(What to do):
Check every line in the listing below for "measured". Copy the ones where it occurs.

(Source data):

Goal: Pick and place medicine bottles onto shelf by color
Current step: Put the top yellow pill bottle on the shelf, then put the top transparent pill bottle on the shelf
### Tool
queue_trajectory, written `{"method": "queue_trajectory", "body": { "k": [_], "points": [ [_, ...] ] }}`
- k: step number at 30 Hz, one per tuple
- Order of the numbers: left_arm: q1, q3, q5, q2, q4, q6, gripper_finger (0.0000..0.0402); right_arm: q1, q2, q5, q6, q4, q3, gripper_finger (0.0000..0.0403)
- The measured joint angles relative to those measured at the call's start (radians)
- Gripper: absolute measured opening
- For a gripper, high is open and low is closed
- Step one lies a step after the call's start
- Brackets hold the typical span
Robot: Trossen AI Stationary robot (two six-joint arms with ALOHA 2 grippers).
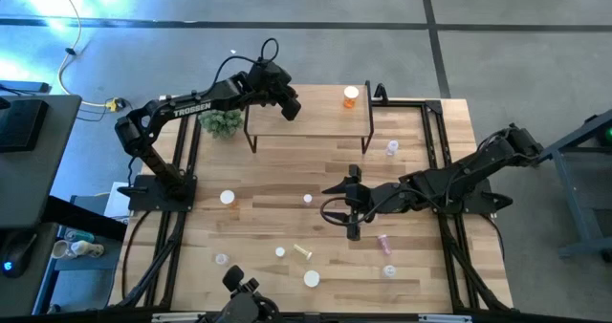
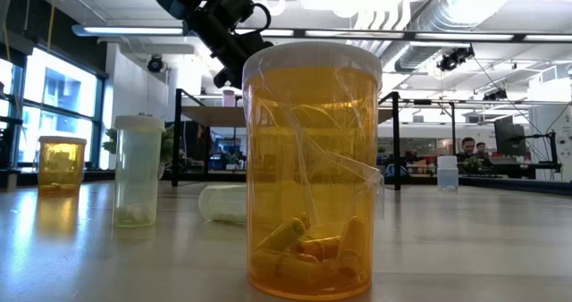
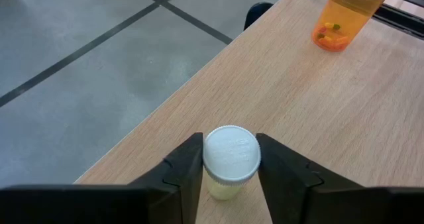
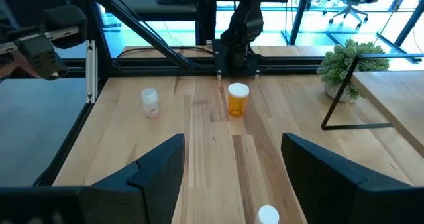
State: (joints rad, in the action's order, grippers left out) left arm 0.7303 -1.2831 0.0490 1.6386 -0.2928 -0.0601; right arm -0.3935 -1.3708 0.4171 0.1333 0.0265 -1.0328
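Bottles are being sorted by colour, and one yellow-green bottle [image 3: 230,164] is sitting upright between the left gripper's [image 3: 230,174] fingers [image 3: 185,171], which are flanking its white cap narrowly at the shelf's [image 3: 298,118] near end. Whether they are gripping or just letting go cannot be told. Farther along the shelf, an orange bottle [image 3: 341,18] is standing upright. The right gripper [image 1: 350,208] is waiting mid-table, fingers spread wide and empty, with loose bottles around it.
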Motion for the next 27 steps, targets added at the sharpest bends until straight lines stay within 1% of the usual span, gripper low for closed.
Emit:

(Your response):
- The measured joint angles relative to those measured at the call's start (radians)
- Gripper: absolute measured opening

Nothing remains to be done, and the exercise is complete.